This topic addresses the purpose of the NASA software improvement efforts and provides an overview of the activities for software process improvement.
Software engineering is a core capability and a key enabling technology for NASA's missions and supporting infrastructure. “The Agency makes significant investments in software engineering to support the Agency’s investment areas: Space Flight, Aeronautics, Research and Technology, Information Technology (IT), and Institutional Infrastructure. NASA ensures that programs, projects, systems, and subsystems that use software follow a standard set of requirements. One of the goals of this [initiative] is to bring the Agency's engineering community together to optimize resources and talents across Center boundaries. For engineers to effectively communicate and work seamlessly among Centers, a common framework of generic requirements is needed”.
NASA's software development activities began with the earliest projects headed to space (Gemini, 1962 ). Usually, the software activities were project specific and were created with the particular project in mind. Often, the spacecraft design dictated the size and shape of the computer. New software development was required because software adaptation and reuse were essentially non-existent, because of unique platforms, individual programming styles, and the relative non-existence of other software.

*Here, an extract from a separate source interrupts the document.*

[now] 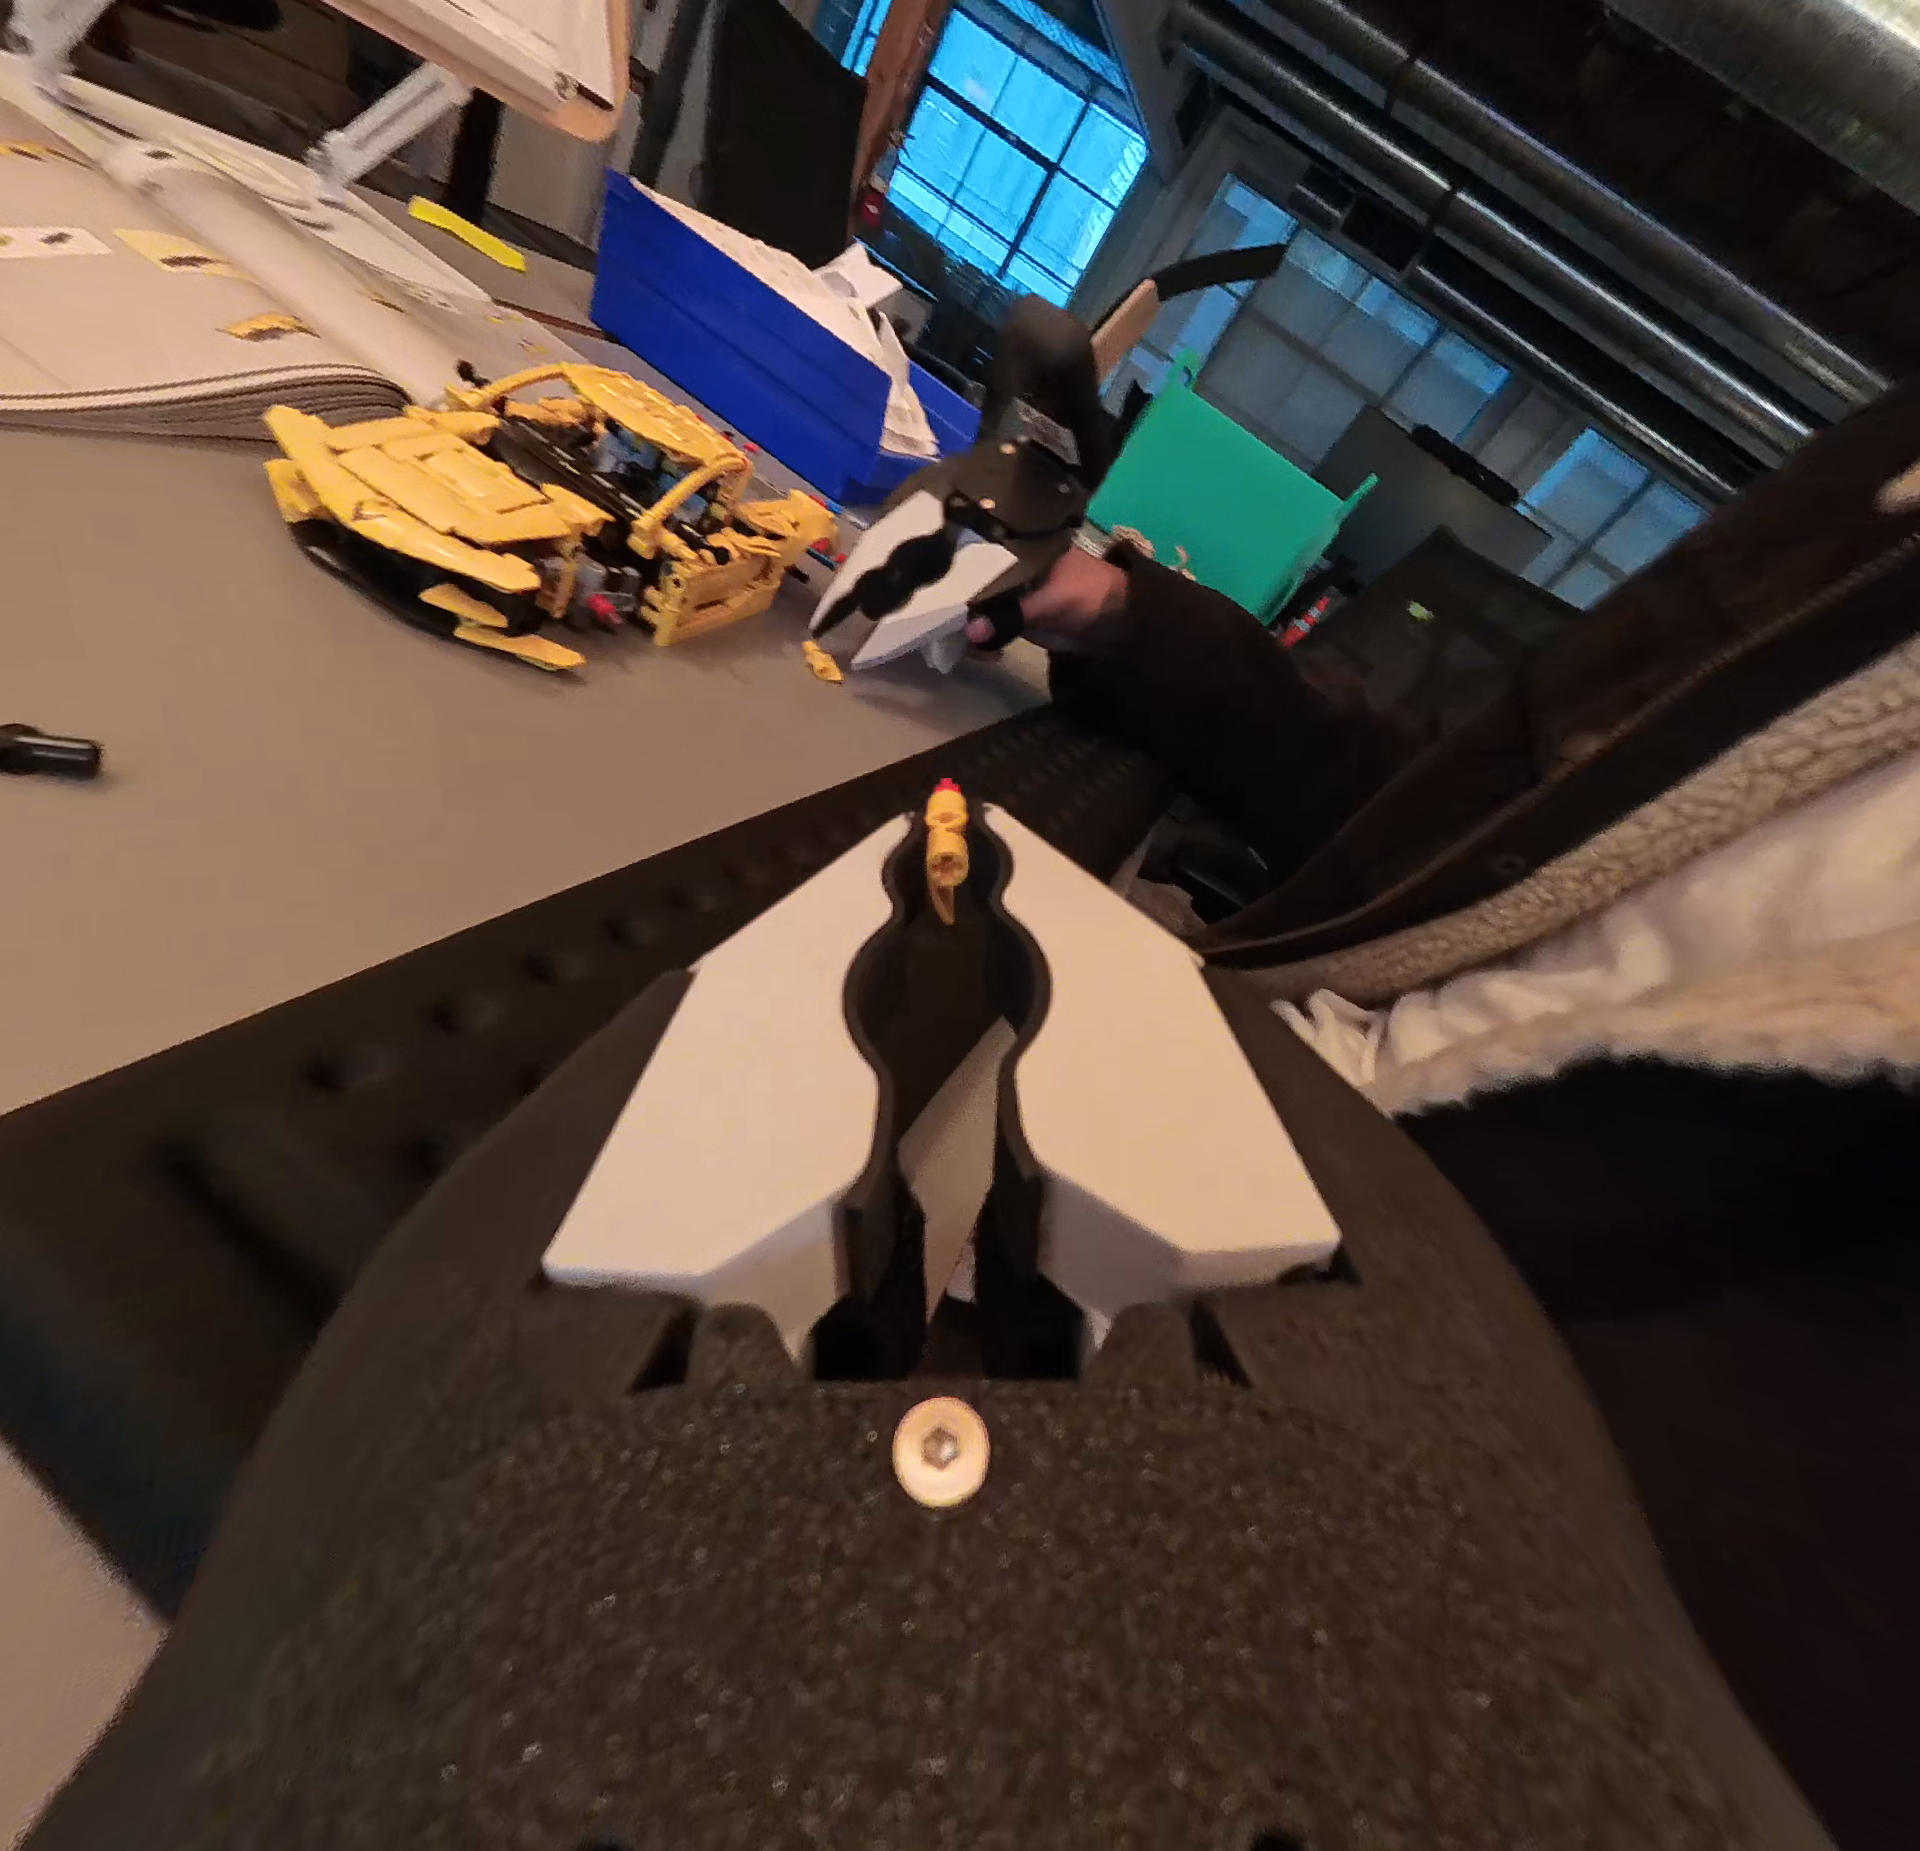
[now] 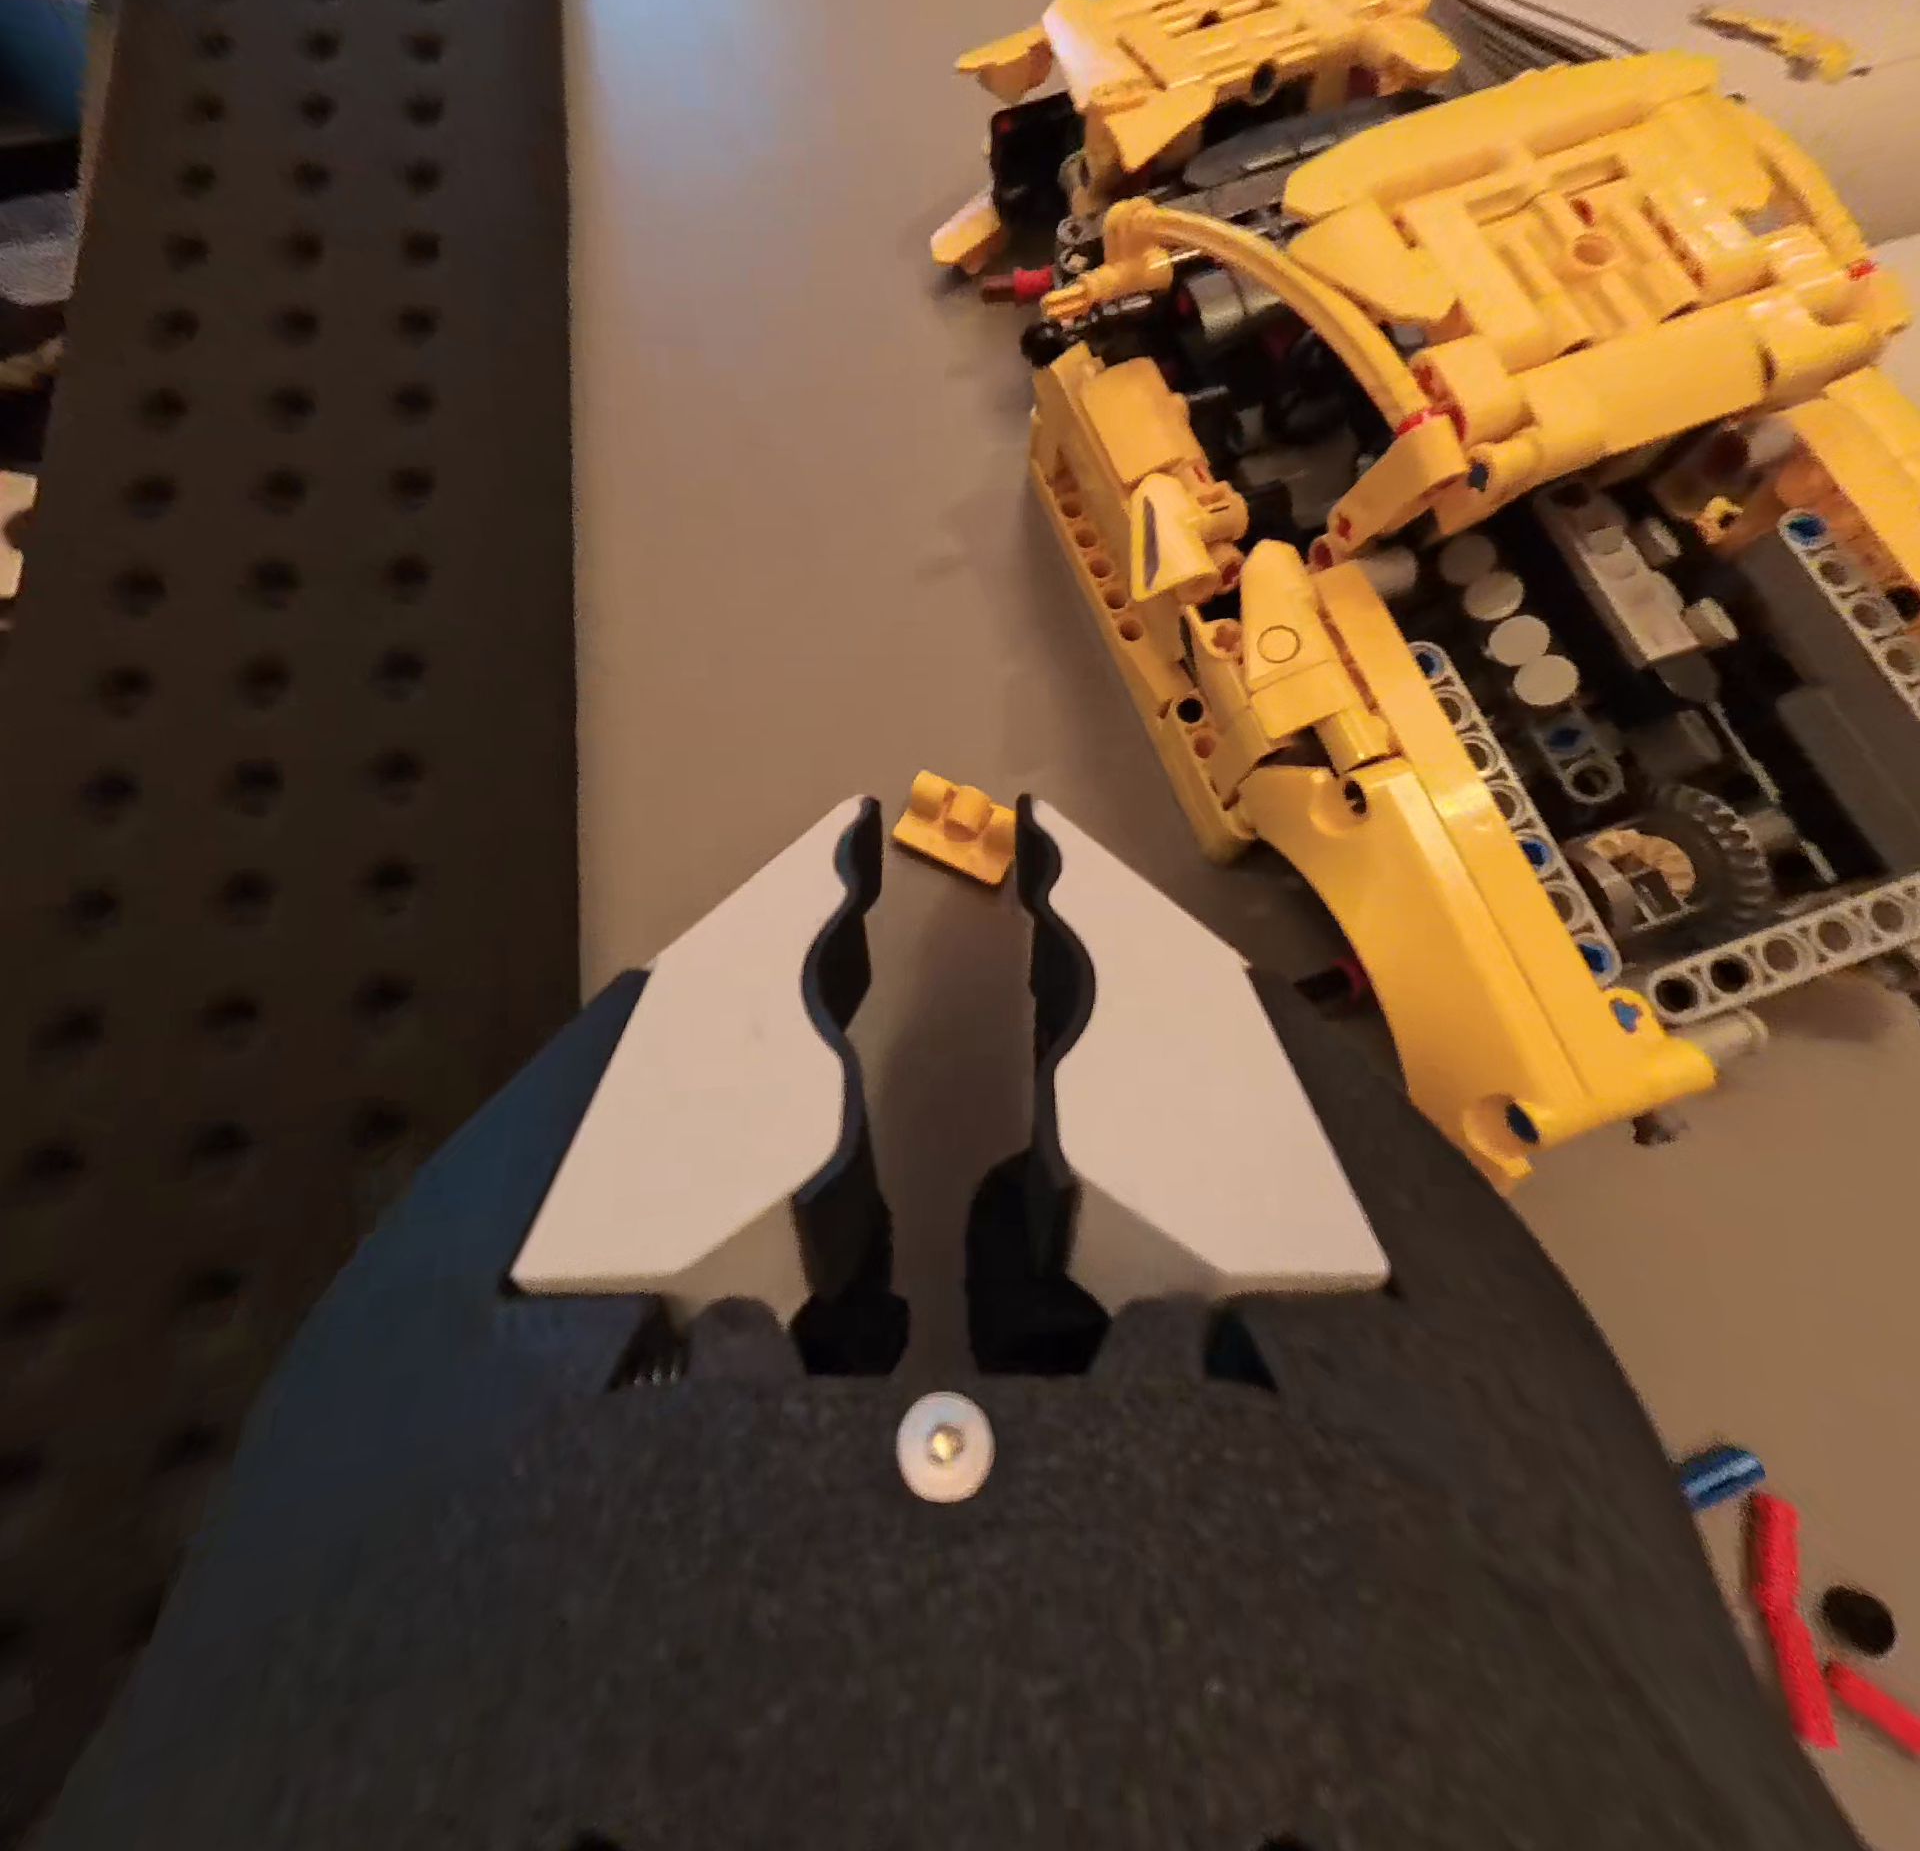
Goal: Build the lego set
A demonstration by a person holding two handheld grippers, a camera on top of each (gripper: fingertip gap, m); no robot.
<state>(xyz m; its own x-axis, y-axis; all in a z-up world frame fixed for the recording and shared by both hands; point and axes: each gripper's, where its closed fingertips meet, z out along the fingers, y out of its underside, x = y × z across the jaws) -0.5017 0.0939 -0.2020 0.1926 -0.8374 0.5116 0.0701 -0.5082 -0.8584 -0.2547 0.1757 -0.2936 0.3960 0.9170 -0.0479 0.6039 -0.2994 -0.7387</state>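
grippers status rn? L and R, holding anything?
Left gripper: shut on a small yellow piece with a red tip.
Right gripper: open, empty, tips either side of a loose yellow piece on the table.

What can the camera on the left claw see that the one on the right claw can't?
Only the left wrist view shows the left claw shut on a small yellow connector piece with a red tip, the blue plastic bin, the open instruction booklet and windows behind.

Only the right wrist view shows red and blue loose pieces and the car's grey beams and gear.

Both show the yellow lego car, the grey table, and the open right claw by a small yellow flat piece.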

The early occurrence and recognition of software issues (software faults caused computer restarts during the Apollo 11 lunar landing in 1969 ), as well as the increasing costs of software development, encouraged NASA to address the software engineering approaches used in the Agency. In 1976, the first NASA Software Engineering Workshop was held to address these issues. In the late 1980s, NASA followed up these efforts with the kickoff ofa SW Management and Assurance Program (SMAP).
From these initial activities came the impetus for the NASA Software Engineering Initiative (NSEI) at the beginning of the new century. NSEI came into existence as one of three basic components of NASA's Engineering Excellence Initiative (EEI). (Systems Engineering and Project Engineering are the other two main components.)
In 2004, the NASA Software Assurance Research Program (SARP) Software Research Infusion Initiative began. This initiative encourages the uptake of new research results within real NASA missions. A key success feature is realized when a NASA Center adds the research product resulting from an initiative to its list of recommended practices. Also in 2004, the Office of the Chief Engineer (OCE) conducted the first annual software inventory and issued the initial version of NPR 7150.2. The Office of Safety and Mission Assurance (OSMA) completed the updates to NASA-STD-8719.13, Software Safety Standard, 271 and NASA-STD-8739.8, Software Assurance Standard. )
NPR 7150.2 is written in "shall" statement format with supplemental information in the form of accompanying notes and appendices. While these were included to help explain the meaning of each requirement, it was recognized that additional detail on the scope and the applicability of each SWE would increase the speed of cultural change and adoption of these software requirements. This Handbook, NASA-HDBK-2203, was established in wiki format to help achieve the above goals.
During the development of the NPR 7150.2, there was an intentional effort to minimize the size of the document by keeping it focused on the requirements. However, the 7150 team had developed a large amount of additional guidance material for the NPR, which they decided could be more effectively utilized in a NASA Handbook rather than in the NPR itself. Therefore, after the OCE released NPR 7150.2A, the effort to develop this electronic Handbook in wiki format was initiated.